A report released last week in Sao Paulo indicates that Brazilian police on average killed six people every day last year. A total of 2,212 Brazilians lost their lives to police violence in 2013.
The shocking statistics are consistent with a trend that has prevailed over the whole past period and, in fact, represent an insignificant decline from 2012, when 2,332 people were reported to have died at the hands of the Brazilian police.
The release of the report by the Brazilian Public Security Forum came barely two weeks after the re-election of Workers Party (PT) President Dilma Rousseff, which elements of the pseudo-left in Brazil and elsewhere were still celebrating as a supposed victory against political reaction and imperialist pressure.

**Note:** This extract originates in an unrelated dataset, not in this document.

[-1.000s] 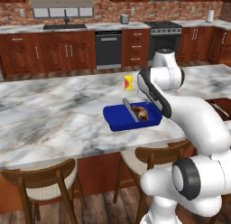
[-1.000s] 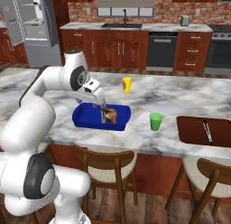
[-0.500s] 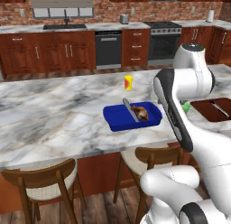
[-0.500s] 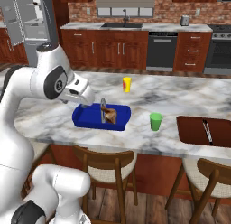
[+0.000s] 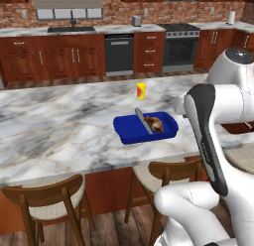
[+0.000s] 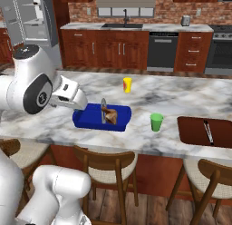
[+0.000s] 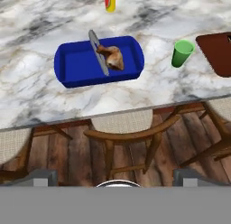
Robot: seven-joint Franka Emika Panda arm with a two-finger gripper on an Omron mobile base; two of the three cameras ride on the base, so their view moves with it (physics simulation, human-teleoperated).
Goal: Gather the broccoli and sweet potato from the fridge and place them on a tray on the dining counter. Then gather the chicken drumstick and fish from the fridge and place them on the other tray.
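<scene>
While the claw hung with its jaws spread wide and empty, back from the counter's edge above a stool (image 7: pixel 131 128), the blue tray (image 7: pixel 72 67) lay well ahead of it. In the tray rested the chicken drumstick (image 7: pixel 113 57) and the grey fish (image 7: pixel 99 52), touching.

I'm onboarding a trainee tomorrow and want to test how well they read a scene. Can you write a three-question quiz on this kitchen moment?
1. True or false: the blue tray holds the drumstick and the fish.
2. What stands between the blue tray and the brown tray?
A) a yellow bottle
B) a green cup
C) a plate
3. Fill in: in the hand view, the gripper looks at the counter edge and the ____ tucked under it.

Key:
1. True; both lie in it, toward one end.
2. B, the green cup; the yellow bottle stands farther back.
3. Stools.
</scene>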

What the numbers reveal, however, is that the Workers Party, after nearly a dozen years in power, has failed to curb the repressive violence of a Military Police force, which is the legacy of the country’s two decades of US-backed military dictatorship. Moreover, its minimal social assistance programs notwithstanding, the PT, which represents the interests of Brazilian corporations and finance capital, has presided over levels of social inequality that have generated violence on the scale of a low-level civil war.
Since 2009, when the Public Security Forum first issued such a report, it has recorded 11,197 police killings in Brazil. It took 30 years for the police in the United States, which has a population that is 50 percent greater, to achieve the same number of homicides.

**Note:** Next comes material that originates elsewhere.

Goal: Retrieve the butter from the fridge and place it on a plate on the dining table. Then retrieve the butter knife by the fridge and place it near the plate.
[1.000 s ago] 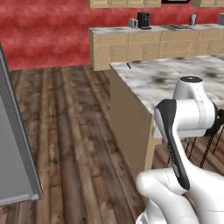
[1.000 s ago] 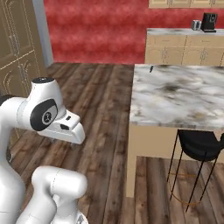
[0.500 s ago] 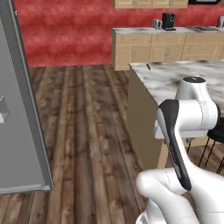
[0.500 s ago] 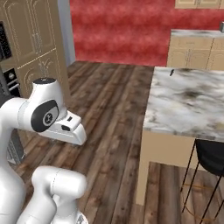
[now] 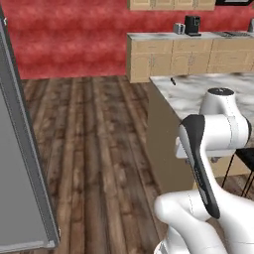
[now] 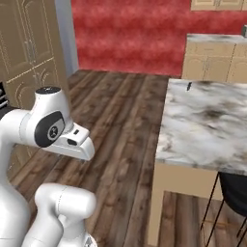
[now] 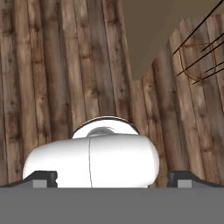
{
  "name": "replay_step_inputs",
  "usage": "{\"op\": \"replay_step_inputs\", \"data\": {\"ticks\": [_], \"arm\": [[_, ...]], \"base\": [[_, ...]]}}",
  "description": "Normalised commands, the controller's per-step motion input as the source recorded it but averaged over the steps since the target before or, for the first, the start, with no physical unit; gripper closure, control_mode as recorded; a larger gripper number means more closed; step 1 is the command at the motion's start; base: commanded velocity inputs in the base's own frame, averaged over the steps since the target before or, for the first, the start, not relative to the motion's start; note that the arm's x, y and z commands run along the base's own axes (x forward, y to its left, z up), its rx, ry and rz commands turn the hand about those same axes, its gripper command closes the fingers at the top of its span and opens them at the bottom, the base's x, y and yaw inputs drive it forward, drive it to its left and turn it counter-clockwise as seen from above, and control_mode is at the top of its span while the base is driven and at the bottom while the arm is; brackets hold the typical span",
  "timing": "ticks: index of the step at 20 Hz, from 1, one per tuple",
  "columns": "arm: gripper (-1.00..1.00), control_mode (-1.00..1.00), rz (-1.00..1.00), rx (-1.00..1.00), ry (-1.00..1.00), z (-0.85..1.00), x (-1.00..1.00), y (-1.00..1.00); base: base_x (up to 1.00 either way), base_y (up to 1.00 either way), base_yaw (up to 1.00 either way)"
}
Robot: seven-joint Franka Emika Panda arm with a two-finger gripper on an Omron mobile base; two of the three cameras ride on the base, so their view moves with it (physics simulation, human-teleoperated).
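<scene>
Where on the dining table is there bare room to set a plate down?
The dining table top is bare from its near edge to the far end, where a small dark item lies by the far-left corner. A stool crowds the near right side.

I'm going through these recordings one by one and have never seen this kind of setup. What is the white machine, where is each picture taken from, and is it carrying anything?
All of this is a rendered kitchen. The white machine is a robot arm on a base that drives. Two cameras ride on that base, behind the arm, one to its left and one to its right, so both show the same room from two sides. A third camera sits on the hand and looks along the gripper; here it faces the wooden floor. The gripper's two dark finger tips stand far apart with nothing between them, so it is open and carries nothing. The grey slab at the left is the fridge. The marble-topped dining table has a small dark thing near its far corner, too small to identify.
</scene>
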Motion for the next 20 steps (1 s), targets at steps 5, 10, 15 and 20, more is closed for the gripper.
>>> {"op": "replay_step_inputs", "data": {"ticks": [5,10,15,20], "arm": [[-1.0,1.0,0.0,0.0,0.0,0.0,0.0,0.0],[-1.0,1.0,0.0,0.0,0.0,0.0,0.0,0.0],[-1.0,1.0,0.0,0.0,0.0,0.0,0.0,0.0],[-1.0,1.0,0.0,0.0,0.0,0.0,0.0,0.0]], "base": [[0.97,0.47,-0.11],[0.95,0.03,-0.01],[0.92,-0.03,0.0],[1.0,0.0,0.0]]}}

The latest report on police killing has been criticized by human rights and social organizations in Brazil as a significant underestimation of the real death toll, in part because the figures do not include many murders carried out by off-duty police acting as death squads, either on their own account or in the service of business interests. Few states keep accurate records of these off-duty slayings.
Indeed, barely a week before the report was released, the northern city of Belem, the capital of the state of Para, saw a rampage by off-duty Military Police that left at least 10 people dead. Allegedly taking revenge for the killing of one of their number, masked police armed with heavy weapons sealed off at least five neighborhoods in the city and then hunted down and systematically shot their victims. Some residents reported that the death toll was significantly higher than ten and that the authorities had taken away bodies.
The statistical report also showed that 490 police officers were killed last year in Brazil. Over 75 percent of these deaths, however, took place while the cops were off duty. While the number of line-of-duty deaths has fallen, the number of police killed off duty has risen sharply over the last two years. In part, the report attributed this to cops moonlighting because of low salaries as well as to acts of revenge.
The report also documented a stunning 53,646 homicides in Brazil in 2013, an average of one person being murdered every 10 minutes. This compares with 14,196 murders in the US, which has the highest murder rate of any of the so-called developed countries.
The report included an article stating that the issue of police killings and crime had placed on the agenda a debate over whether the “military police should be separated from the Army or should stay tied to the Armed Forces.”
Such a minimal reform remains unresolved nearly 30 years after the end of the military dictatorship. This demonstrates the continuing influence of the military in Brazilian political life and the cowardice of successive civilian governments, particularly those of the PT.
The Brazilian military has never been held accountable for the widespread political killings, disappearances, torture and other crimes carried out under the dictatorship. An Amnesty Law imposed in 1979 by the country’s last military ruler, Gen. Joao Figueiredo, bars prosecution of members of the security forces for these crimes. There is no doubt that this impunity bestowed upon the military has emboldened the Military Police in carrying out wholesale killings in the years following the end of the dictatorship.
On Tuesday, Dalmo Dallari, the coordinator of a “National Truth Commission” set up by Rousseff in 2012 to investigate crimes carried out by the dictatorship between 1964 and 1985, announced that the panel would recommend the prosecution of around 100 members of the military.
“We are going to indicate the necessity of holding them responsible,” Dallari told the Folha de Sao Paulo. He said that a report that is to be released on December 10 would include “concrete cases with concrete victims and concrete authors.”
At the same time, Dallari acknowledged that for any prosecution to take place, the government, the congress and the courts would have to act to upend the Amnesty Law, something for which they have shown no appetite.